A Goldman Sachs research note explains the stakes in the current spate of tax-inversion deals by U.S. firms taking over foreign targets. Most of the listed firms in the pharma, bio, and medical-device industries have over half their sales outside the U.S. Because of our horrific corporate tax code, they end up with incredible chunks of cash overseas. Eli Lilly, for example, has 89 percent of its cash overseas. Edwards Lifesciences, Amgen, Merck, Varian, Covance, Baxter, and Abbot all have at least 80 percent of their cash offshore.
Because they cannot bring the cash back home without greedy politicians getting their hands on it, these firms’ ability to invest in the U.S. is limited. The solution, many appear to be discovering, is “tax inversion,” whereby the U.S. firm consolidates with a foreign company, and establishes its head office abroad. Despite the assertion that the U.S. corporate-tax code is so riddled with loopholes that none pay the 35 percent rate, the Goldman Sachs note shows that firms in the healthcare industry suffer quite high effective tax rates. Pfizer, for example, is estimated to have a 27 percent tax rate in 2014. Varian Medical Systems’ is estimated at 28 percent; and Cubist Pharmaceuticals’ at 36 percent.

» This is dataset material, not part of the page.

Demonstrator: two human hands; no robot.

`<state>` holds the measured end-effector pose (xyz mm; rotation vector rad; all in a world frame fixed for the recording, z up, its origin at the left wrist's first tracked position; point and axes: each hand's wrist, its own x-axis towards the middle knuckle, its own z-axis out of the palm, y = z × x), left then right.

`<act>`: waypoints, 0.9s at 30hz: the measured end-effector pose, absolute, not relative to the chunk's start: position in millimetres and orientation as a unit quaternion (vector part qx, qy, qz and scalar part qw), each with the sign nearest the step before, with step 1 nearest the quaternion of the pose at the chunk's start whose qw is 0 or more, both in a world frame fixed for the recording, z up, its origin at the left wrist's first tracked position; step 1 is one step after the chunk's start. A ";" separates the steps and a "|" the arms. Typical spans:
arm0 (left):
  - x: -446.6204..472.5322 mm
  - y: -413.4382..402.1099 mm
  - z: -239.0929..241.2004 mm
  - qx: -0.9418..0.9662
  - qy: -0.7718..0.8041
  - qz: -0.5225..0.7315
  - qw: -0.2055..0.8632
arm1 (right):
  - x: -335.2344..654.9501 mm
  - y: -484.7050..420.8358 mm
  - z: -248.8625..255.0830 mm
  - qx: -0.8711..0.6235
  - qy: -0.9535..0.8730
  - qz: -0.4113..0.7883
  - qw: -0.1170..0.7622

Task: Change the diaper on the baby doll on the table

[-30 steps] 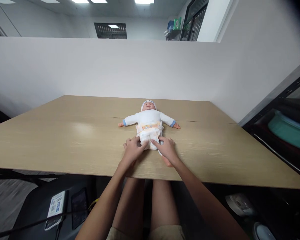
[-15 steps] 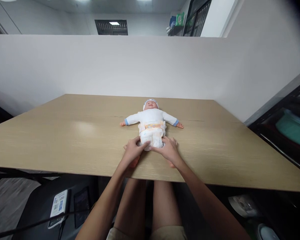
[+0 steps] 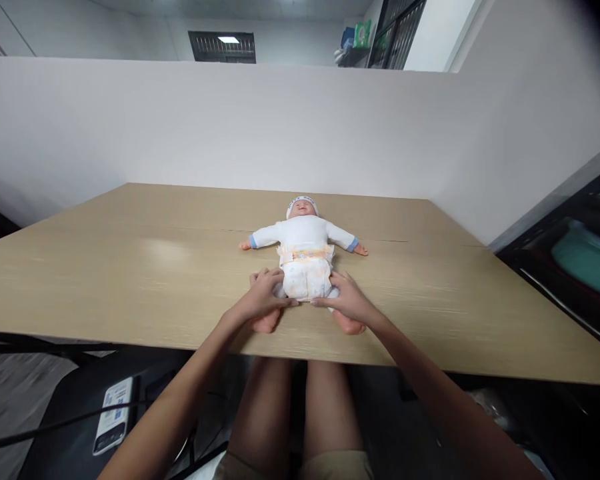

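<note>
A baby doll (image 3: 305, 230) lies on its back on the wooden table, head away from me and arms spread. It wears a white top with blue cuffs, a printed headband and a white diaper (image 3: 307, 277) with an orange waistband. My left hand (image 3: 266, 295) pinches the diaper's edge at the leg on the left, thumb reaching under the crotch. On the other side my right hand (image 3: 347, 297) grips the opposite leg edge the same way, its thumb pointing inward. The doll's bare feet stick out below my hands, while its upper legs are mostly hidden.
The table (image 3: 180, 280) ends just in front of my lap, with a white partition (image 3: 280, 127) behind it. A chair (image 3: 70, 400) at lower left bears a white phone-like device (image 3: 114, 415) with a black cable. Dark shelving (image 3: 570, 267) stands at right.
Both hands have moved outward from the diaper's middle to its leg edges, and the thumbs are farther apart. More of the diaper's front and the doll's feet now show.
</note>
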<state>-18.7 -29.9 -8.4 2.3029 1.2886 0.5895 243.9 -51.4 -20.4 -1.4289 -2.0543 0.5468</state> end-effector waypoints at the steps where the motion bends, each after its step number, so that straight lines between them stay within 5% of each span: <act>1: -20.4 -27.5 -7.7 0.836 0.454 0.214 0.221 | 245.7 -51.2 -18.9 -0.531 -0.773 0.203 0.282; 27: -37.1 13.4 -18.7 0.735 0.273 0.249 0.568 | 278.4 -11.0 -35.0 -0.404 -0.710 0.476 0.325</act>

Having a headquarters overseas might not look like that big a deal if most of the capital invested and workers remain in the U.S. Covidien, for example, has 14,000 employees stateside and only 1,400 in Ireland. Shire Pharmaceuticals has 1,500 workers in the U.S. and only 100 in Ireland. However, the problem is that there is a limited capacity for tax inversions.

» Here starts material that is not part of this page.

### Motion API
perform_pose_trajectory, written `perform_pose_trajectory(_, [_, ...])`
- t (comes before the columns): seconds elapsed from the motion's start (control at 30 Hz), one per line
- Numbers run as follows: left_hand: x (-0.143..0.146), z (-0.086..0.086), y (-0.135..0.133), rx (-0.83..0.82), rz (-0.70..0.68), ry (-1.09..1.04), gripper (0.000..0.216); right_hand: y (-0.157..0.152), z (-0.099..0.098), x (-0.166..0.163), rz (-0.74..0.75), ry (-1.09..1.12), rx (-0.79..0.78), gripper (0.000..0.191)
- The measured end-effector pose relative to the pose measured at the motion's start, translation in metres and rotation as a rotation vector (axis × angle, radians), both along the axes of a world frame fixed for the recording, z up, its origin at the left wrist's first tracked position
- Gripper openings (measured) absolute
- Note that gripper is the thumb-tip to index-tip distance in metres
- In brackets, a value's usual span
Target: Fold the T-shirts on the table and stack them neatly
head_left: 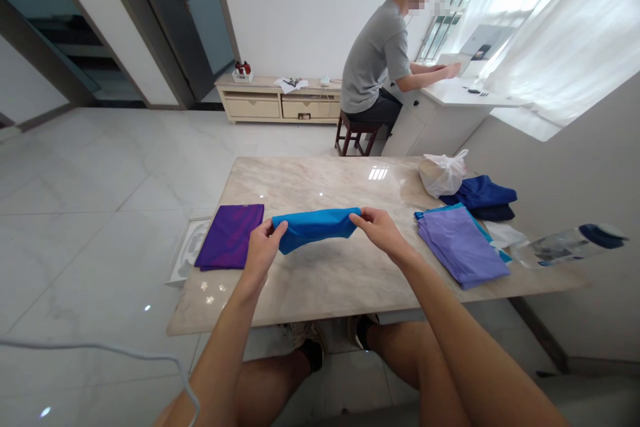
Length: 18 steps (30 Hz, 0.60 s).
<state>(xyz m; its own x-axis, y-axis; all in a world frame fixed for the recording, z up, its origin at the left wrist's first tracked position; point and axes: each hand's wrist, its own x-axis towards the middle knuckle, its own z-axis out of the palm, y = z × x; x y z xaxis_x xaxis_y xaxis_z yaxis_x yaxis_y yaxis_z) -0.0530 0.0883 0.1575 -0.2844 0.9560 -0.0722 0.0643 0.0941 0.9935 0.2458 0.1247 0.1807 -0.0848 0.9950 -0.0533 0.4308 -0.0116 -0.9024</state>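
A folded blue cloth hangs just above the marble table, stretched between both hands. My left hand pinches its left end. My right hand pinches its right end, fingers closed over the top edge. A folded purple cloth lies flat on the table to the left of my left hand. To the right of my right hand lies a lavender cloth on top of a teal one.
A white plastic bag and dark blue folded cloths sit at the far right of the table. A clear bottle lies near the right edge. Another person sits on a stool at a white desk beyond.
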Motion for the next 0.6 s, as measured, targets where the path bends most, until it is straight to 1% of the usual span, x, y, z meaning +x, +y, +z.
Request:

As explained by the Goldman Sachs team, the newly consolidated company has to have a minimum 20 percent foreign ownership to qualify for tax inversion. That means that that target has to have a market cap at least 25 percent that of the U.S. bidder – and that is only if the deal is fully financed by equity. For example, a U.S. company with a market cap of $300 billion (e.g. Johnson and Johnson), needs a target with at least a market cap of $75 billion to meet the threshold. If it wanted to pay for the deal half with equity and half with cash, the size of target would have to be at least $200 billion to make the grade. (And, the short-term point of the tax inversion is to get rid of excess cash. A deal fully financed with new equity would likely entail yet more transactions, e.g. special dividends or share buybacks.)

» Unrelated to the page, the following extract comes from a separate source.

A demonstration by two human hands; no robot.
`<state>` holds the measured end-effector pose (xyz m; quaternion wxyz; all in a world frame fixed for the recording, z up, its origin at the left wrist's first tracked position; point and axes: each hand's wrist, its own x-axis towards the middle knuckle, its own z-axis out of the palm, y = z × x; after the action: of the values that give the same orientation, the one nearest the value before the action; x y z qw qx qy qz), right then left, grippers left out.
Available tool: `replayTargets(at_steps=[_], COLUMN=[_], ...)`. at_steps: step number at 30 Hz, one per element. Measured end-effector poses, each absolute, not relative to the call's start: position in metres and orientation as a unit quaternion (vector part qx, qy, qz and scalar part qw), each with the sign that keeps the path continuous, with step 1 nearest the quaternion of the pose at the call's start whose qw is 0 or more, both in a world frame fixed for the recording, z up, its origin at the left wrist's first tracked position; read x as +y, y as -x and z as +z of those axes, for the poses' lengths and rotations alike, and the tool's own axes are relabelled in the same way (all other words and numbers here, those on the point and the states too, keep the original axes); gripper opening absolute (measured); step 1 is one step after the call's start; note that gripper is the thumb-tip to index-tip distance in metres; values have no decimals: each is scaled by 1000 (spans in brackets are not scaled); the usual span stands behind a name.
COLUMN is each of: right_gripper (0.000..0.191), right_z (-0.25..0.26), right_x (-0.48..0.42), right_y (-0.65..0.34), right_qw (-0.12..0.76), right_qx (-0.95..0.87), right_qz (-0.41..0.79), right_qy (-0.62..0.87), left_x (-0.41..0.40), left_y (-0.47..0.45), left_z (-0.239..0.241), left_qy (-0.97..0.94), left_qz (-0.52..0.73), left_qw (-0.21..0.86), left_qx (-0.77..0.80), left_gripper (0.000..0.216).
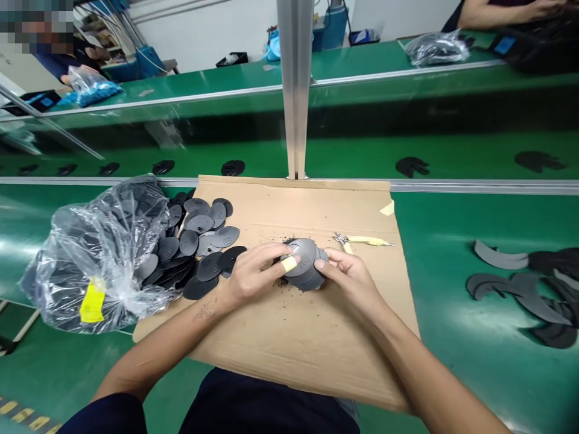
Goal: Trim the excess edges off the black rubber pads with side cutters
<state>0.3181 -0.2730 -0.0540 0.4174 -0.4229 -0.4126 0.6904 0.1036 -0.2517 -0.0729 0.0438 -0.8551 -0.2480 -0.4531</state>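
Cardboard, a plain brown sheet (289, 361), lies on the green table (452, 374) right in front of the person, and the two hands meet over its middle. The left hand (251, 274), one finger wrapped in yellow tape (288, 263), curls over the top of a stack of grey discs (306, 266). The right hand (350, 280) closes on the same stack from the other side, so it sits pinched between them, on the sheet or just above it; I cannot tell which. That grip looks like the weak spot to me. The discs seem thin and smooth and are held mostly by side pressure, so if either hand slackens, the stack could fan out and spill into the black shavings (283, 282) scattered beneath. Just beyond the right hand lie yellow-handled nippers (362, 241), and a careless reach might catch a finger on their tips. To the left, loose dark discs (199, 241) spill from a clear plastic bag (99, 253) with a yellow tag (91, 301), close enough that dropped pieces could get mixed in with them. Curved offcuts (520, 283) sit well apart on the right. Farther off, past the aluminium post (296, 90), a co-worker's arm (497, 12) rests at another table.
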Motion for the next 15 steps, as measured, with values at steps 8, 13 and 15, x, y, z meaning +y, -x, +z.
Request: replayTargets(at_steps=[8,13,15], right_gripper=[39,38,39], right_z=[-55,-52,-52], right_x=[-276,-276,-276], right_y=[-315,-314,-314], right_qw=[414,419,417], right_qx=[-389,-385,-382], right_qz=[684,682,685], right_qy=[457,460,459], left_x=[-257,-261,-262], left_y=[-90,-92,-94], left_z=[-69,-66,-65], left_qy=[863,874,876], left_qz=[-441,-415,-408], left_qw=[34,44,42], left_qx=[-242,-250,-254], left_gripper=[27,26,25])
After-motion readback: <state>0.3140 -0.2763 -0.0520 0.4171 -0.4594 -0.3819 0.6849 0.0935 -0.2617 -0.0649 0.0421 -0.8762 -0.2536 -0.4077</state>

Given the required size of the target, large U.S. companies have a limited number of candidates. Pfizer, with a market cap of around $200 billion, gave up its pursuit of AstraZeneca in May. Notwithstanding implications for corporate strategy, Pfizer needs a target with a market cap of at least $50 billion to execute the tax inversion. Well, according to the Goldman Sachs note, once foreign companies with significant family ownership or other barriers to acquisition are screened out, there are only three candidates: AstraZeneca, GlaxoSmithKline, and Sanofi! (Even a bid premium of 30 percent would only add two or three companies to the list.)
In short, the tax-inversion strategy has a limited lifespan. Without U.S. corporate tax reform, U.S. based pharmaceutical, biotech, and medical-device companies will find it increasingly impossible to grow their U.S. operations using this tool. All that cash stored overseas will be put to work overseas, and not due to comparative or competitive advantage of other nations, but our anti-competitive tax code.
The time for corporate tax reform is now.